Required action:
Where an image appears, leave it out; otherwise repeat the data exactly.

Available data:
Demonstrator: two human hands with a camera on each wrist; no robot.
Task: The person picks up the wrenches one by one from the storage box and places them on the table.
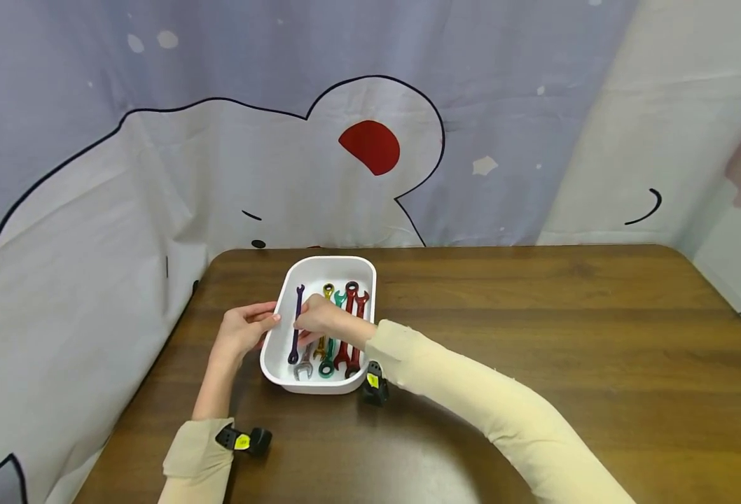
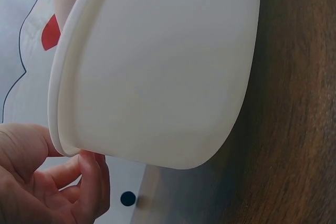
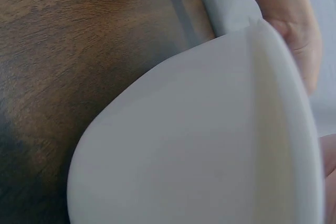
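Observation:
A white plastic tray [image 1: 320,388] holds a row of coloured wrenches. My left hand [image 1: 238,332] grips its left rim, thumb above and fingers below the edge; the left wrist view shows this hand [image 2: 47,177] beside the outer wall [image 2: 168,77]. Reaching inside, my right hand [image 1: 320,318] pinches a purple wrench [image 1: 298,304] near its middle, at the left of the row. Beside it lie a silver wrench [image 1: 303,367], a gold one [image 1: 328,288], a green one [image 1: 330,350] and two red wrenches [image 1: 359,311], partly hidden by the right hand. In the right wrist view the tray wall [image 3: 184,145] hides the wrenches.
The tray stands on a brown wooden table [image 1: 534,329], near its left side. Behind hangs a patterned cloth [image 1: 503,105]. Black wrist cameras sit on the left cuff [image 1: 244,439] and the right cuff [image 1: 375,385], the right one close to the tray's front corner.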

Task result:
Demonstrator: two human hands with a camera on each wrist; no robot.
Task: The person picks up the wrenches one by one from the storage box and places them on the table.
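Observation:
A white plastic tray [image 1: 320,388] holds a row of coloured wrenches. My left hand [image 1: 238,332] grips its left rim, thumb above and fingers below the edge; the left wrist view shows this hand [image 2: 47,177] beside the outer wall [image 2: 168,77]. Reaching inside, my right hand [image 1: 320,318] pinches a purple wrench [image 1: 298,304] near its middle, at the left of the row. Beside it lie a silver wrench [image 1: 303,367], a gold one [image 1: 328,288], a green one [image 1: 330,350] and two red wrenches [image 1: 359,311], partly hidden by the right hand. In the right wrist view the tray wall [image 3: 184,145] hides the wrenches.
The tray stands on a brown wooden table [image 1: 534,329], near its left side. Behind hangs a patterned cloth [image 1: 503,105]. Black wrist cameras sit on the left cuff [image 1: 244,439] and the right cuff [image 1: 375,385], the right one close to the tray's front corner.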

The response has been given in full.